Хильдесхаймер быстро пошел за Голдом, который подвел его к порогу маленькой комнаты и затем отступил, движением руки приглашая войти.
2
Эрнст Хильдесхаймер вышел из комнаты, прикрыв за собой дверь. Голд сидел на стуле между маленькой комнатой и кухней и с тревогой ждал. Старик сильно побледнел, губы его сжались, а в глазах затаилось нечто, что лишь позднее Голд определил как страх. Лицо выражало гнев, причины которого Голд не понимал.
Очень спокойным голосом Хильдесхаймер спросил Голда, предпринимал ли он иные шаги помимо звонка ему. Голд встревоженно взглянул на него и ответил, что еще не вызывал «скорую помощь». Хильдесхаймер, казалось, не удивился и проговорил, что понимает, почему тот предпочел предоставить ему общение с полицией.
Старик двинулся на кухню; Голд шел за ним, чувствуя, как стягивается узлом желудок, и там, в кухне, глядя, как синеют костяшки пальцев на руке, которой старик ухватился за край стола, он впервые услышал о пистолете.
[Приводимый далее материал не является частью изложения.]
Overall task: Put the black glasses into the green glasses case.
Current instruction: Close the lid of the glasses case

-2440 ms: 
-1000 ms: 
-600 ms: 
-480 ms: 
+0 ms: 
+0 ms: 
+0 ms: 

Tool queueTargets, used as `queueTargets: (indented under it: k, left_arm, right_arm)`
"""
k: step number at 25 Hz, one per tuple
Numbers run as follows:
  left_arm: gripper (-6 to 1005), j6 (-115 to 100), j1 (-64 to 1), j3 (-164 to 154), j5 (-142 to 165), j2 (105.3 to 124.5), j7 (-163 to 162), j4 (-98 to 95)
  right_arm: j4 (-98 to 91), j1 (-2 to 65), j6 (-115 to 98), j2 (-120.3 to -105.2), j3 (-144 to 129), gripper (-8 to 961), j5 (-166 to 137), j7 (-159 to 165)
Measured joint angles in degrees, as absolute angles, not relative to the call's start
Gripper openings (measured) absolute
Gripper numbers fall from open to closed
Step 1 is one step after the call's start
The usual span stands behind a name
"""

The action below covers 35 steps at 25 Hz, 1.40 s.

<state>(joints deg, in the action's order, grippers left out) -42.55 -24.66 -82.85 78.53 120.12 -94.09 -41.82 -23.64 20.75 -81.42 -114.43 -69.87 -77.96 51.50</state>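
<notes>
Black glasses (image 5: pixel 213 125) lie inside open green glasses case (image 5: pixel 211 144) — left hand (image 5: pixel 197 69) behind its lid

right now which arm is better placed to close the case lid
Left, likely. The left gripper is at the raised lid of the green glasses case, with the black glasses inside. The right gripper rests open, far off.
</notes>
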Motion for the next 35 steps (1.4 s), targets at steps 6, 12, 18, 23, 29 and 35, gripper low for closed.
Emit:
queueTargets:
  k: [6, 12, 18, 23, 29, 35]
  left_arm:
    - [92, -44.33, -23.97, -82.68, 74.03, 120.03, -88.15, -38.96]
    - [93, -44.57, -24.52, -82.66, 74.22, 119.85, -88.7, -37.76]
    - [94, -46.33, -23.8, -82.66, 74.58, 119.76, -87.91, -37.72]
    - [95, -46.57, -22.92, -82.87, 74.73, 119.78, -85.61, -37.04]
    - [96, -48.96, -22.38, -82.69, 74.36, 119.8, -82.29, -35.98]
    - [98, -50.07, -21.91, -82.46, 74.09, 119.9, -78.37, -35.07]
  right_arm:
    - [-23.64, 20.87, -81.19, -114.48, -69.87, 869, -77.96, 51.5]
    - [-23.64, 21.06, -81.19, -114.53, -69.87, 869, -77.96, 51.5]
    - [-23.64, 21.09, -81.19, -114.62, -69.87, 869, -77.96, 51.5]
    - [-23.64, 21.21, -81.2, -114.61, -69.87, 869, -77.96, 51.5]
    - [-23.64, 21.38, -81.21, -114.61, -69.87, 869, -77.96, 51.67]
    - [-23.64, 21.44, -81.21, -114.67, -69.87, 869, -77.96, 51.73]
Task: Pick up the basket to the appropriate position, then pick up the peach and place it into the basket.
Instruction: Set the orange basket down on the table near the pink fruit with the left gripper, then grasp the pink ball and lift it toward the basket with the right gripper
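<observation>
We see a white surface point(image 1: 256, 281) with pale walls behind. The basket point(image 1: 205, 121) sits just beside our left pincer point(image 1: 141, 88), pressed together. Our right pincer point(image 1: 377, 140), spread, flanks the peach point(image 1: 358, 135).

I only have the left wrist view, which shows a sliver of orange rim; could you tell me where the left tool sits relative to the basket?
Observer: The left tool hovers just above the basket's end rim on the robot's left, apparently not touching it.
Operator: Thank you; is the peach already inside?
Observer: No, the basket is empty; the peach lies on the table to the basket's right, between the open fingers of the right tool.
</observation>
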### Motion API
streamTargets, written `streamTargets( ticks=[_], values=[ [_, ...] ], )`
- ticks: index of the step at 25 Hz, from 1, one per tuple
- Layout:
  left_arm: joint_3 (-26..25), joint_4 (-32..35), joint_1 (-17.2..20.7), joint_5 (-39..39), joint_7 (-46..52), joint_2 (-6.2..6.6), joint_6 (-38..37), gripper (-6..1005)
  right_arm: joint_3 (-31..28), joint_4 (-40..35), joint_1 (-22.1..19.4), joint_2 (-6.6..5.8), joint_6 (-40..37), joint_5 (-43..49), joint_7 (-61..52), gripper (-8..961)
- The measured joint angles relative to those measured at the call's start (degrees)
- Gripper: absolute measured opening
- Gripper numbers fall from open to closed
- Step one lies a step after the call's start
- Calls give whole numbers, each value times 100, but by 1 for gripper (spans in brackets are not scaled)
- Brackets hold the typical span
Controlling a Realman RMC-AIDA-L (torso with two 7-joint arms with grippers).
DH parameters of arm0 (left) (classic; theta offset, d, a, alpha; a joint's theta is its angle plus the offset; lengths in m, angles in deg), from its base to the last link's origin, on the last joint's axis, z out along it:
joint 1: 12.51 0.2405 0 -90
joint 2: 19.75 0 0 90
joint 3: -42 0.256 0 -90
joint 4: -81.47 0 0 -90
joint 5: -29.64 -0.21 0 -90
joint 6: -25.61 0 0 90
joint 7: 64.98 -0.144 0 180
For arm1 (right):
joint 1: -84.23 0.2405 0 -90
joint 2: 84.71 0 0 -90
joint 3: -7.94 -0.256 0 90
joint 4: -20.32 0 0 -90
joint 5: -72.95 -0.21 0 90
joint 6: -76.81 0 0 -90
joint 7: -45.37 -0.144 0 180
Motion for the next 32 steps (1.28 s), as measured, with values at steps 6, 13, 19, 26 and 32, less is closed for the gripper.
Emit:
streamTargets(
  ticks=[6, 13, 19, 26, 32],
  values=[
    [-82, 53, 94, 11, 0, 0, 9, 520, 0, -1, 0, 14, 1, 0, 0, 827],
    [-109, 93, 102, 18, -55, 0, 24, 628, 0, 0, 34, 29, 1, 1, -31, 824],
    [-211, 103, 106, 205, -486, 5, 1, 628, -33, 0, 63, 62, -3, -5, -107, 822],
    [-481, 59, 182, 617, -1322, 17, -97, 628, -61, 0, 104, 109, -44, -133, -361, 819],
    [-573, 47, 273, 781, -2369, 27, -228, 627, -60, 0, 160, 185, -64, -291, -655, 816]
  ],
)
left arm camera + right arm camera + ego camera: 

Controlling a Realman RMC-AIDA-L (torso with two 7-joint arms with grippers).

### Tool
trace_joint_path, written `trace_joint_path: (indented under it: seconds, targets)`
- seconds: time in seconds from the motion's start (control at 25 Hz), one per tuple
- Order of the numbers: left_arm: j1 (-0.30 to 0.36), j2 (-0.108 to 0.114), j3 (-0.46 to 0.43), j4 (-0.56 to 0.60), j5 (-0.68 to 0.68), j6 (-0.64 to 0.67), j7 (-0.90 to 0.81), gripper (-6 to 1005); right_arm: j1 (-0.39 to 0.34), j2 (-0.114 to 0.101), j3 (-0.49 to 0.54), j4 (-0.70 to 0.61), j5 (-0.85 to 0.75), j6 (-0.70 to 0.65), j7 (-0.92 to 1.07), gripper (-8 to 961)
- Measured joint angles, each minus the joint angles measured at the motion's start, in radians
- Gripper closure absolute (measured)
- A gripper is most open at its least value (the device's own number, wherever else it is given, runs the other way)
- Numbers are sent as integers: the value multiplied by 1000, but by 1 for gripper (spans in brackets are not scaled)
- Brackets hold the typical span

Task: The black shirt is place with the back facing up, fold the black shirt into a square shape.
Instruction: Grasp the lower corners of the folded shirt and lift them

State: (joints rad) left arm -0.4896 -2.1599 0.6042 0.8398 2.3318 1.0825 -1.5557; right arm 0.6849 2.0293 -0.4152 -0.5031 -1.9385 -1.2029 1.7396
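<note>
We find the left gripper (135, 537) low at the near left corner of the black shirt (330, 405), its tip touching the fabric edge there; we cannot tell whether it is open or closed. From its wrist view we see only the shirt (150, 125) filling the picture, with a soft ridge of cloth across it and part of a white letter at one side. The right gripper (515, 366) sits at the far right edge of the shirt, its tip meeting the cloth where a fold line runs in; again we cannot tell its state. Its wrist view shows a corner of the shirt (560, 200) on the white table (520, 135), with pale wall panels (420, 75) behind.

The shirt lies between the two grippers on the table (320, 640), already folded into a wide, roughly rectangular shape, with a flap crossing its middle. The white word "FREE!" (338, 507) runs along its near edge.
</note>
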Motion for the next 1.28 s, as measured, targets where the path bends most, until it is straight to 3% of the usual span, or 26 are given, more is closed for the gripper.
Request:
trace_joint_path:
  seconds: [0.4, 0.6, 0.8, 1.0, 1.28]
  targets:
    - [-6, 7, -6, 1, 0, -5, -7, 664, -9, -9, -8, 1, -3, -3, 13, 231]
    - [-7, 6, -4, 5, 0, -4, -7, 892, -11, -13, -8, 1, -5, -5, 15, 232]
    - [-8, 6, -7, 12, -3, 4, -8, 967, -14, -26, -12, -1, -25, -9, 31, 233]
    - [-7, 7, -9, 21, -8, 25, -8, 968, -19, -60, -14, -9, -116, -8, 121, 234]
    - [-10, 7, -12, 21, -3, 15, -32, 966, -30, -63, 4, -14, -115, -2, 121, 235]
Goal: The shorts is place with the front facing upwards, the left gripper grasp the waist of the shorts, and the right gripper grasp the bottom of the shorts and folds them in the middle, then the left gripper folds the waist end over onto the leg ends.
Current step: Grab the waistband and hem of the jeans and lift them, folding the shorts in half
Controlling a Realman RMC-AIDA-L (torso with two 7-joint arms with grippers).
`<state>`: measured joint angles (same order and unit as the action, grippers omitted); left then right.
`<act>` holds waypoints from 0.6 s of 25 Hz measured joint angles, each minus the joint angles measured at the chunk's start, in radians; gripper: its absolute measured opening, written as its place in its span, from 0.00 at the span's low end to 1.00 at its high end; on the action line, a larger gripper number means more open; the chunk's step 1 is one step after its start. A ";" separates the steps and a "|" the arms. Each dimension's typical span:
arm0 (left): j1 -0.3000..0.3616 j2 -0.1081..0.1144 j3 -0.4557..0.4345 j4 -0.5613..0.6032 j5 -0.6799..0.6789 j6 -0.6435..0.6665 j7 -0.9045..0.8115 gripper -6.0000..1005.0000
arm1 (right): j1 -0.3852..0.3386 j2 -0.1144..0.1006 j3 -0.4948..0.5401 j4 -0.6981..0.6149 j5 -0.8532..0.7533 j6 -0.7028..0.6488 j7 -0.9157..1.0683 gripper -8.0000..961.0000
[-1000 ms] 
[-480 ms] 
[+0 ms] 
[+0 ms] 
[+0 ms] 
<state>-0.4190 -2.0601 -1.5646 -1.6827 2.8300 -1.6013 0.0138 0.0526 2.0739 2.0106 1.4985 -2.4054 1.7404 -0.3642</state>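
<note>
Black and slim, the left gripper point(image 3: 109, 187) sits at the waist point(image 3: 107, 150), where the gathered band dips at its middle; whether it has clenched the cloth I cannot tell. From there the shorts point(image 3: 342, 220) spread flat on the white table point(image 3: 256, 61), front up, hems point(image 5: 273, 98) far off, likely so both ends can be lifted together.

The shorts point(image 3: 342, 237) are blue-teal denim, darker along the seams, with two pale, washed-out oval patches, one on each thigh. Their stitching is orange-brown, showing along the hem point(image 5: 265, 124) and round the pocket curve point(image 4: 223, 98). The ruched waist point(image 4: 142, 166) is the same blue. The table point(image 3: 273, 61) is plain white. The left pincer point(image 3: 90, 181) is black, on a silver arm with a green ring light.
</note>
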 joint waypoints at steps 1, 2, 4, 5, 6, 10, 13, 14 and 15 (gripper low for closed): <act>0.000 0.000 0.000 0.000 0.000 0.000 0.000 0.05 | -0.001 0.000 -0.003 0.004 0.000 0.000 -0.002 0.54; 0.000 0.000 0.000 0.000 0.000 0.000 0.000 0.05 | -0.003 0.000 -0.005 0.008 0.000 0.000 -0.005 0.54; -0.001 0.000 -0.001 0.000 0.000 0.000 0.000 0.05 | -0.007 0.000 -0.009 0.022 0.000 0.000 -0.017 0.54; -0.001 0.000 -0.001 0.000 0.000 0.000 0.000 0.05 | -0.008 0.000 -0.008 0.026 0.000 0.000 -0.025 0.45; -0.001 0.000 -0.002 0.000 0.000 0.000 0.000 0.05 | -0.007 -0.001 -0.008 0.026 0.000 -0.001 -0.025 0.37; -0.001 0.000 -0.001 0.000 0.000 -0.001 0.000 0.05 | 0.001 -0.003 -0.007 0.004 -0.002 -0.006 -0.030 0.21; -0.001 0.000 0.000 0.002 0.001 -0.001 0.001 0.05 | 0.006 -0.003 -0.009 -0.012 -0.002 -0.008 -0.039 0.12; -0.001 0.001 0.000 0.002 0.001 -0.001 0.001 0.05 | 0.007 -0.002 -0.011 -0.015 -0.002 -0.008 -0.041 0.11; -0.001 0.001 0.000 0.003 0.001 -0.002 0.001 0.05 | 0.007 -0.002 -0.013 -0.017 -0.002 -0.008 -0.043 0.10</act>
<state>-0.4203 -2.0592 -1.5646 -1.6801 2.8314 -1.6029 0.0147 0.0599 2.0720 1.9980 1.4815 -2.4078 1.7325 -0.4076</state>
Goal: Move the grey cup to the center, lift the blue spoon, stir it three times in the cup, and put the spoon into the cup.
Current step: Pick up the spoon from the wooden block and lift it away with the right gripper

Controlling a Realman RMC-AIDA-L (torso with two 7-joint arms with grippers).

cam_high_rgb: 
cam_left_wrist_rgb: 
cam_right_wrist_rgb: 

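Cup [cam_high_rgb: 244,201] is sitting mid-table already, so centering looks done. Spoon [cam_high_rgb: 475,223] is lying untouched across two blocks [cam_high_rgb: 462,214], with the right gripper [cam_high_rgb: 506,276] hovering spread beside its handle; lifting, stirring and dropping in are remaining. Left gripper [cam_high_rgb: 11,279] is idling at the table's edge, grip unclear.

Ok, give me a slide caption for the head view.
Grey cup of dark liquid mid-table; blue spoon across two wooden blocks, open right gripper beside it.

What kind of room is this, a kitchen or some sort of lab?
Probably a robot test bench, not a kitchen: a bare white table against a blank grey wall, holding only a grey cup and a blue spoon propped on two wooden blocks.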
Впоследствии он не мог вспомнить разговор целиком, только отрывки фраз и не связанных между собой слов. Он помнил слово «пистолет», повторенное несколько раз, помнил, как голос Хильдесхаймера произнес «возможно» и еще «несчастный случай». Фрагменты информации, проникшие в его сознание, пока он сидел, глядя на старика, в кухне Института, проливали на ситуацию такой кошмарный свет, что он внезапно поднялся на ноги, хватая ртом воздух и не видя ничего, кроме черных кругов перед глазами. Зрение не хотело фокусироваться, он ощутил, как отливает от лица и ритмично стучит в висках кровь, и понял, что весь следующий час будет не способен ни к каким действиям, потому что стоял на грани жесточайшей мигрени в своей жизни.
В юности Голд страдал от частых мигреней. Пока Нейдорф не стала его руководителем по психоанализу, ему не удавалось определить причину приступов. У Нейдорф возникла гипотеза, что они были результатом не нашедшего выражения гнева. (Он словно бы услыхал ее мягкий голос: «Гнев, который ты никак не проявлял», и вспомнил, как спросил ее, имеет ли она в виду подавленный гнев, а она, помолчав, спокойно напомнила ему, что они договорились не употреблять профессиональную терминологию применительно к его собственному случаю, а потом сказала: нет, она имела в виду не это, а истинный гнев, для которого ему не удалось найти выход.) Он знал, что теперь, помимо ужаса, он чувствует и гнев, возможно схожий с тем, что отпечатался на бледном лице старого Хильдесхаймера. Но только впоследствии осознал, что то была всего лишь ребяческая злость. Утро испорчено, Институт осквернен. В ту минуту смерть Нейдорф казалась ему столь нереальной, что он совсем не думал о ней. Он закрыл глаза, открыл их вновь и поплелся к аптечке, висящей на стене над кухонным столом (лейкопластырь, аспирин, йод, панадол — «Как комплект первой помощи в детском саду, не хватает только свечек от температуры» — говорил Джо Линдер каждый раз, когда ему требовалась таблетка). Мысль о воде вызывала тошноту, он проглотил аспирин, не запивая.